[Records from a dataset]

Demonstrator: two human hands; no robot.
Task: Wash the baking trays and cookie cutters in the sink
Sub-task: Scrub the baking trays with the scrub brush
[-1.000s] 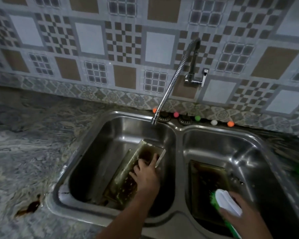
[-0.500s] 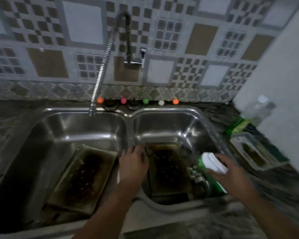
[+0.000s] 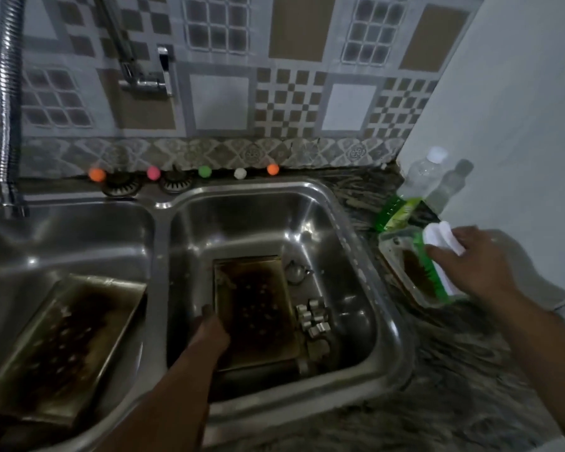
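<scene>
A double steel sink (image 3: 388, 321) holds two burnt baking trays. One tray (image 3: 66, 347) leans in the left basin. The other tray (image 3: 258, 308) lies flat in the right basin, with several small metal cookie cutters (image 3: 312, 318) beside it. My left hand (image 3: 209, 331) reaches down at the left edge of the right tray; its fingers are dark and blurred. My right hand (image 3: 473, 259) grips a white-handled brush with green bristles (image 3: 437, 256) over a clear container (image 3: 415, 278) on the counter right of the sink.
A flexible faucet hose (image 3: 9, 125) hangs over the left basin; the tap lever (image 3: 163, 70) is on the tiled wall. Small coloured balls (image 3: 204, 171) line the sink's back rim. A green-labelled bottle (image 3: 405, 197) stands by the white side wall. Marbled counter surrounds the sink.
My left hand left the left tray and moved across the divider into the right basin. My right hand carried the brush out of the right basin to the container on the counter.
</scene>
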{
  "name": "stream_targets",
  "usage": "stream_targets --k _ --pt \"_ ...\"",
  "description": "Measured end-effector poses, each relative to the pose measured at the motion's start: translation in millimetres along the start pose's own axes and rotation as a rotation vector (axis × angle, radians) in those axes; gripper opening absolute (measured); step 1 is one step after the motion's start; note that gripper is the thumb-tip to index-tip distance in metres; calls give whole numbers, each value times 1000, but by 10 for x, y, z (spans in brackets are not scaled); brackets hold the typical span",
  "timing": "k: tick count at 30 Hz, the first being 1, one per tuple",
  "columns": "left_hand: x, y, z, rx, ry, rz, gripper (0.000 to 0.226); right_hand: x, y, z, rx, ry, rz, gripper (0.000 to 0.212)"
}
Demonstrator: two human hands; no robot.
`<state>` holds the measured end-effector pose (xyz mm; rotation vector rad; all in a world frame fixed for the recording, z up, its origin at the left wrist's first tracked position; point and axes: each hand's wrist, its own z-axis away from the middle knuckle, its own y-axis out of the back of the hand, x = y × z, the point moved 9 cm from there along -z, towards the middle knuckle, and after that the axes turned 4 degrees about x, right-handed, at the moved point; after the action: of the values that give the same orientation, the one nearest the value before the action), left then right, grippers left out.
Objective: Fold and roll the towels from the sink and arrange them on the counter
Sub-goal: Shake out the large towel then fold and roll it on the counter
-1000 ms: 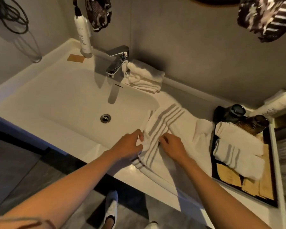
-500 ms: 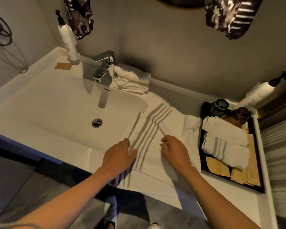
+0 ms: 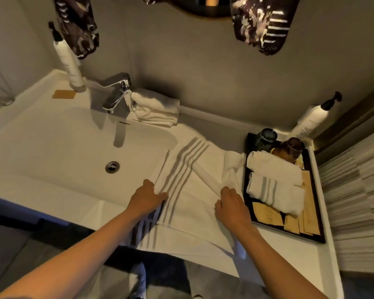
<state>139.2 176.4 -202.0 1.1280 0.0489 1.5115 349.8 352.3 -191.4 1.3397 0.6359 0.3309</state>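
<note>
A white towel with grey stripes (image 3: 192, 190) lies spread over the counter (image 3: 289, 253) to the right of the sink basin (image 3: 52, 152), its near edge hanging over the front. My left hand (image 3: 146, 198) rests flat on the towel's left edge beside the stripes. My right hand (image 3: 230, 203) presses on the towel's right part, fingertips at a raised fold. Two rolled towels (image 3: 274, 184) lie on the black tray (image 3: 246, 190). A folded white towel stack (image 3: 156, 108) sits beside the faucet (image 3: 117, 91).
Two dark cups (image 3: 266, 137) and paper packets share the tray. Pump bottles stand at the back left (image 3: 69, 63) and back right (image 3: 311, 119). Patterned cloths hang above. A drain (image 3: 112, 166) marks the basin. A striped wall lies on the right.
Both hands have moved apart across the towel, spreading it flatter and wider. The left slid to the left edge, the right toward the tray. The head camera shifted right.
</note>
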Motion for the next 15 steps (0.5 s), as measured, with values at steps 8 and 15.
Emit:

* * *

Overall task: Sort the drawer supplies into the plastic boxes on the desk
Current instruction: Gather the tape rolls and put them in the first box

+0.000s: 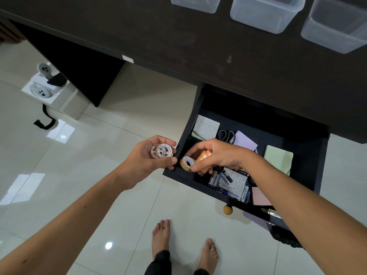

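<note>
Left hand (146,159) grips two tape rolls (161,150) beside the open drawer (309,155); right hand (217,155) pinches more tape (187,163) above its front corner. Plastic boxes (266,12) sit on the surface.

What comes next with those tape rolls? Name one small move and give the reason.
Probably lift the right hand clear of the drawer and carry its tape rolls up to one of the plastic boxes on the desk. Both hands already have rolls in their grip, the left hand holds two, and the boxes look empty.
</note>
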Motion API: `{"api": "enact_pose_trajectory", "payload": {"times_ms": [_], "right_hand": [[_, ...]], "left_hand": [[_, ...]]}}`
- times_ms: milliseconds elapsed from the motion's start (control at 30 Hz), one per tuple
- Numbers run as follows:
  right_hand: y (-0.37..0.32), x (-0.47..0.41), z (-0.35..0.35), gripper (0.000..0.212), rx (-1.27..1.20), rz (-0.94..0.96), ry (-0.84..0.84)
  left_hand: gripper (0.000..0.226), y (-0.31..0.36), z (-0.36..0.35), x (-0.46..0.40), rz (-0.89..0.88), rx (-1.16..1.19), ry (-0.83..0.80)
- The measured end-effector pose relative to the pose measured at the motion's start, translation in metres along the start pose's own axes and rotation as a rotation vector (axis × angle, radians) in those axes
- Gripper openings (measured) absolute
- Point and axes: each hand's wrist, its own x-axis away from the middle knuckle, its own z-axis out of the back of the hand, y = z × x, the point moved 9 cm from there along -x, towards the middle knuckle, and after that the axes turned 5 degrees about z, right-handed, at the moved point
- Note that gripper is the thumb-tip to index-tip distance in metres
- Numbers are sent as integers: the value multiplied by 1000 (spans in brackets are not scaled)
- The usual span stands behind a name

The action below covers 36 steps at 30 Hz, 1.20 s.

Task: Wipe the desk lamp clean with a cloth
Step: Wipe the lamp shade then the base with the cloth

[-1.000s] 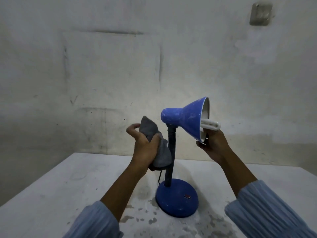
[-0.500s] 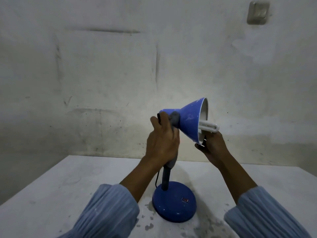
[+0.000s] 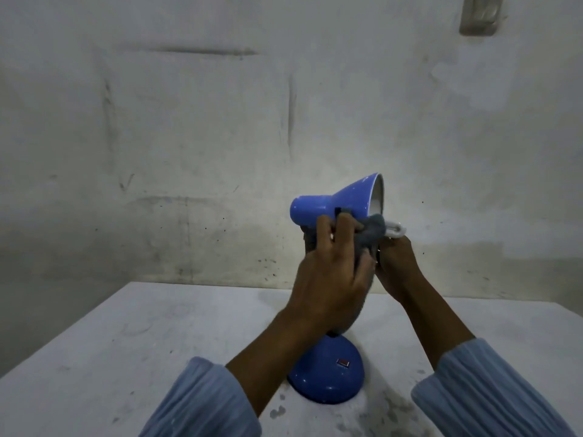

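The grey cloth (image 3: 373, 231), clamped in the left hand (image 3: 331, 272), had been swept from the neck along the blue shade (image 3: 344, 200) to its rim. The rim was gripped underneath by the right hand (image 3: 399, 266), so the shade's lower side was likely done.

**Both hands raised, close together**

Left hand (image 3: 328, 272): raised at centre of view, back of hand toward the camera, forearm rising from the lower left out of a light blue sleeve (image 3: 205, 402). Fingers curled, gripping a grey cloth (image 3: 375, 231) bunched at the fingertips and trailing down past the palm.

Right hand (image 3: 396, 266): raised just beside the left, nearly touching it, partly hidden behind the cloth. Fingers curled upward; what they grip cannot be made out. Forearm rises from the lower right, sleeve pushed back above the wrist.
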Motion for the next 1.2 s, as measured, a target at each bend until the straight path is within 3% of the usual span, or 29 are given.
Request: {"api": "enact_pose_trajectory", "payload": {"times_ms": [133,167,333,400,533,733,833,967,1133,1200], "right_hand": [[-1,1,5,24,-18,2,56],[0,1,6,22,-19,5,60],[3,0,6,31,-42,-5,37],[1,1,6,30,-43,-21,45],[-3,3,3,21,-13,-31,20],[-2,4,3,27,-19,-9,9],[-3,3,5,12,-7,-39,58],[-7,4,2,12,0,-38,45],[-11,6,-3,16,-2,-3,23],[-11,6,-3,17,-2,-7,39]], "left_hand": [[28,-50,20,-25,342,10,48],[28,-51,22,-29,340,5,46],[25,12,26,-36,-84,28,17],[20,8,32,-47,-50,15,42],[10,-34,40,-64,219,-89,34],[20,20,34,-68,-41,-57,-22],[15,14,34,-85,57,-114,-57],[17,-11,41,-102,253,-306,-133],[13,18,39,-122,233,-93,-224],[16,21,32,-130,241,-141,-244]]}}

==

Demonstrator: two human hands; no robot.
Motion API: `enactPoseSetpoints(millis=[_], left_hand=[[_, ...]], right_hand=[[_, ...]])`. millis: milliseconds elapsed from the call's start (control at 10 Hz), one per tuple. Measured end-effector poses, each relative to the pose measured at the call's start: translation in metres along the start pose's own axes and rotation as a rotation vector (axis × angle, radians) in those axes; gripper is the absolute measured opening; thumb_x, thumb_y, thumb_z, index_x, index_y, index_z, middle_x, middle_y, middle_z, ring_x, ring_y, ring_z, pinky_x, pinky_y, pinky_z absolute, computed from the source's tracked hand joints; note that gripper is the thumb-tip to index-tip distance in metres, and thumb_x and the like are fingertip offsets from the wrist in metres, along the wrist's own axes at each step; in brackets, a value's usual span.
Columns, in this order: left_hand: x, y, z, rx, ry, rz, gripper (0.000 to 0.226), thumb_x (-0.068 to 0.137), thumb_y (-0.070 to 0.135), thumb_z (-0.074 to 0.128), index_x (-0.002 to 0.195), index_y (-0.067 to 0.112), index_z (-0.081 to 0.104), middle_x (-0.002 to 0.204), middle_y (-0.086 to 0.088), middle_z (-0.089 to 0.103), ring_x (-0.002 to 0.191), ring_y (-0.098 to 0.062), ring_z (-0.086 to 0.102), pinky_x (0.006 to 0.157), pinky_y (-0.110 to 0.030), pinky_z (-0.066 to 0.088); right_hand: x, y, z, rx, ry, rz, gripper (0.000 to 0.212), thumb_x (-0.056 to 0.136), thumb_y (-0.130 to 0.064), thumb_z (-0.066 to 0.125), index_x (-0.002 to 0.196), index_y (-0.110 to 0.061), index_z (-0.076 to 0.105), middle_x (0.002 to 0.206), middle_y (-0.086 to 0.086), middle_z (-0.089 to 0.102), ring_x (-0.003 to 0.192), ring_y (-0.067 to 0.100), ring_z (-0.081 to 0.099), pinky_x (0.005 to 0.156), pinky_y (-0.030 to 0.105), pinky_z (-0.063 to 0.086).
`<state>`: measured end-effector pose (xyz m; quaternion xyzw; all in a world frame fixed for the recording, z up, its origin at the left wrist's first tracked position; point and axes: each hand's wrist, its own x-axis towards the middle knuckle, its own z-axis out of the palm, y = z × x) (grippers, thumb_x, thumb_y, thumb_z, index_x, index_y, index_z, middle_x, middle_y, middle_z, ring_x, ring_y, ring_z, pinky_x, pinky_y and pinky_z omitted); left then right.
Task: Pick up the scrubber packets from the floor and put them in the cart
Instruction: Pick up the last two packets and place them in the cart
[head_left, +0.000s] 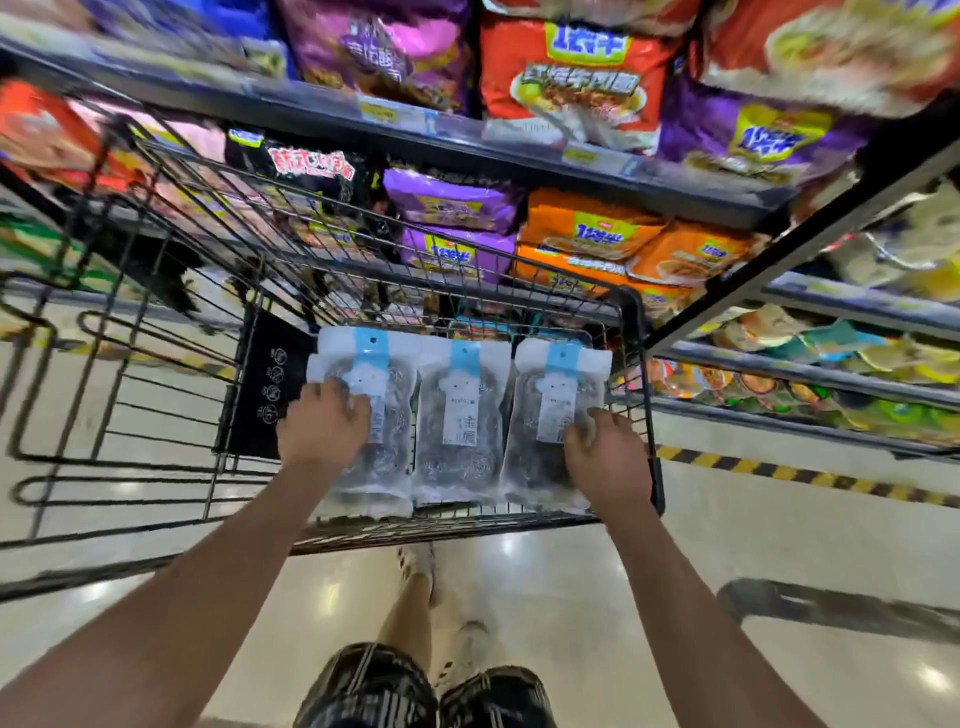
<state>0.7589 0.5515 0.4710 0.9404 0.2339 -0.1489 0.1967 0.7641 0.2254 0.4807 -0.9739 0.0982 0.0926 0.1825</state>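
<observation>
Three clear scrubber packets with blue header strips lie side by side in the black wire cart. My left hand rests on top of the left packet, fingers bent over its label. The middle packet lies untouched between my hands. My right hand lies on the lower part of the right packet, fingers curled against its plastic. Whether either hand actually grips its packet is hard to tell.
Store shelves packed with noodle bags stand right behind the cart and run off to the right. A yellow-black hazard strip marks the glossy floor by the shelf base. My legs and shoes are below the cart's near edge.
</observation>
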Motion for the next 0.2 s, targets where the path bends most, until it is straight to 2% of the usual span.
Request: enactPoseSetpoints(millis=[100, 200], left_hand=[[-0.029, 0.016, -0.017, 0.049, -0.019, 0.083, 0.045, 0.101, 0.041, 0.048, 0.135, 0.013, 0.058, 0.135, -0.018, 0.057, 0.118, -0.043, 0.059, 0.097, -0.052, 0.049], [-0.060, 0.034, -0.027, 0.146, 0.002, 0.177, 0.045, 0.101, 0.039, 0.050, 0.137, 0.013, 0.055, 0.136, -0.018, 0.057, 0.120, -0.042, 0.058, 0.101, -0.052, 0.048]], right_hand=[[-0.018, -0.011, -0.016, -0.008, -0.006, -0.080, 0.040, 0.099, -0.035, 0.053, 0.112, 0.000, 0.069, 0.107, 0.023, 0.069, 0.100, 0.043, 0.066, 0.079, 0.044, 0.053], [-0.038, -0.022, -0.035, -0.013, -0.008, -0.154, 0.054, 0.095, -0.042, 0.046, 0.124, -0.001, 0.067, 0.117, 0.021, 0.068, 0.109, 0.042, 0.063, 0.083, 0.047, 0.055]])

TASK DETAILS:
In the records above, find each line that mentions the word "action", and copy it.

EXERCISE RESPONSE:
`<state>` holds the measured end-effector pose (xyz mm; rotation vector rad; all in a world frame fixed for the recording, z up, its origin at the left wrist's first tracked position; point and axes: each hand's wrist, its own z-axis away from the middle knuckle, its own y-axis out of the back of the hand, x = y × z, the point moved 9 cm from there along -z, towards the middle knuckle, and after that the axes turned 4 degrees about x, right-handed, at the moved point; after the action: of the values that give the same orientation, the one nearest the value before the action), left then right, grippers left out.
The action below covers 36 steps at 30 Hz, 1.20 s.

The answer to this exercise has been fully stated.